With a ballpoint blue pen, its cap bearing her teeth marks, she writes poetry on a notepad covered in redacted portions that create a maze of criss-crossed lines, words entangled to form an illegible mass of obliterated thoughts. She suddenly draws a smile at the bottom of one page. She loves it here. Her cat by her side, she’s a queen among the nothingness.

It all had to go. She grew up to be serious. A lawyer, to say the least, is dead serious. She’d have been a doctor had it not occurred that she couldn’t stand the sight of blood.

Life took a different turn once she left the countryside. She went to law school. She stopped reading novels to replace them with law books. She became a law book worm. She drank the filthy words, and they infected her like a disease. There was no room for her imagination to flourish anymore. That part of her had officially died.

She grins. The guy across from her gives a weird look. Yeah, she didn’t lose her mind. Yet. She will eventually, if she stays here.

The train slows down to a stop. Grand Central Terminal 42nd street, hub for all possible traffic mixing tourists, homeless people, preachers, models, business men, nurses, teachers, school kids, babies, strollers, nanies, elderly, teenagers in love, and perverts, to name a few…

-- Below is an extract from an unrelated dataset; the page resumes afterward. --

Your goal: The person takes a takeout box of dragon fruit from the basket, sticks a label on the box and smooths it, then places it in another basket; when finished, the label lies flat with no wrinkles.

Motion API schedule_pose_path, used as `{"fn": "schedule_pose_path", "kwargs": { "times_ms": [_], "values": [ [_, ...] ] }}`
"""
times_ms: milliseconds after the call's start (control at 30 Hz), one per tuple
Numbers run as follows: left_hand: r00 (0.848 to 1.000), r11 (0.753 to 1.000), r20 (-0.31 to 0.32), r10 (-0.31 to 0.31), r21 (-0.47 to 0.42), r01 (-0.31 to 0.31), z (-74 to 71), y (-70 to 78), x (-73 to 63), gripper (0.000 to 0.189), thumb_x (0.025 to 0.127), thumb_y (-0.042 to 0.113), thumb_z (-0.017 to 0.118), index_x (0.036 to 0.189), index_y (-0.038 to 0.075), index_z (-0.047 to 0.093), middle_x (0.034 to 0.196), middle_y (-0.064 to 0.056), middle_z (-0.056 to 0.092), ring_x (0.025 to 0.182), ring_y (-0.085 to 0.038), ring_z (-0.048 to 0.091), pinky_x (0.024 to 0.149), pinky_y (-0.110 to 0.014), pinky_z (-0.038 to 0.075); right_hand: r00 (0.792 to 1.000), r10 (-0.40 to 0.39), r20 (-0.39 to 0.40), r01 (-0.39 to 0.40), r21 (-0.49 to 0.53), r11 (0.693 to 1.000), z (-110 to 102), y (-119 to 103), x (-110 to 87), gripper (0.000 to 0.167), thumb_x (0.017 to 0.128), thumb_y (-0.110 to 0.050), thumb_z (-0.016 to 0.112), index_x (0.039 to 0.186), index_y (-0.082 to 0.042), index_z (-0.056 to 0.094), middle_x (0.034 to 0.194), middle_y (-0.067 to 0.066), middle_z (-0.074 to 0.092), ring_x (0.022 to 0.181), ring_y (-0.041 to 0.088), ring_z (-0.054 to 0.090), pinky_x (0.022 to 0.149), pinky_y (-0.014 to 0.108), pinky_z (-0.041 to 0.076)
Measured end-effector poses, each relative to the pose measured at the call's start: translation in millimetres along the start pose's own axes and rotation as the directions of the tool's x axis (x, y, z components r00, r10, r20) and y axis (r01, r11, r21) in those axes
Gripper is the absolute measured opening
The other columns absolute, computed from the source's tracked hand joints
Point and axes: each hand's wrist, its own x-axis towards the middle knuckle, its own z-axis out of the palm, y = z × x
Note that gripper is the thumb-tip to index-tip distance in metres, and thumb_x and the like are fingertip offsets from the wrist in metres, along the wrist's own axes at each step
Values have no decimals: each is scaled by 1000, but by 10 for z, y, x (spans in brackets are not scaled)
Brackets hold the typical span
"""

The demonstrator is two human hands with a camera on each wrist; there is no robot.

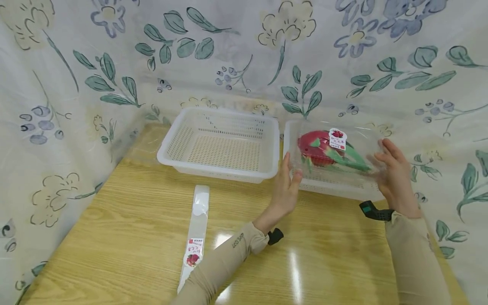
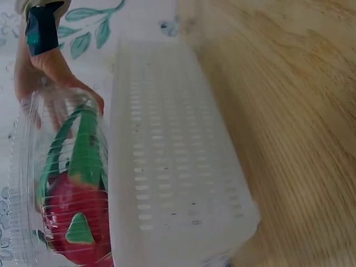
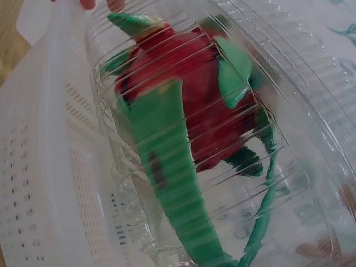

She exits, and rushes for the turnstiles. At the bottom of the stairs, she feels somebody passing next to her, almost forcing her to step down. She looks to her side, and sees this guy. He must be seventy. He looks really old.

He hands her something.

“Miss… It fell from your pocket.”

She stares at him. She has no pockets. She wants to ignore him, but she hates to be rude. She usually manages so well not to talk to people on her way to work. Why must today be the exception?

“Thank you.” she quickly utters and grabs the piece of paper. She has to leave. No time to waste.

She goes up the stairs, runs through the doors, reaches the street, hails a cab, opens the cab door, lands on the backseat. The paper stays in her hand.

She distractingly opens the folded piece. Something’s scribbled on it.

A phone number. And these exact words.

“Gene – Evening’s best.”

She glances outside and rips it in a million confetti.

Back to her drifting mood, she thinks of the fields again. The dirt, the mud and the air, free from exhaust pipe gas and eight million people’s stench. She imagines the sky and animal shapes on clouds. Any direction she looks at, she sees grass.

She needs to get out. Anywhere far from this urban jungle. Fast.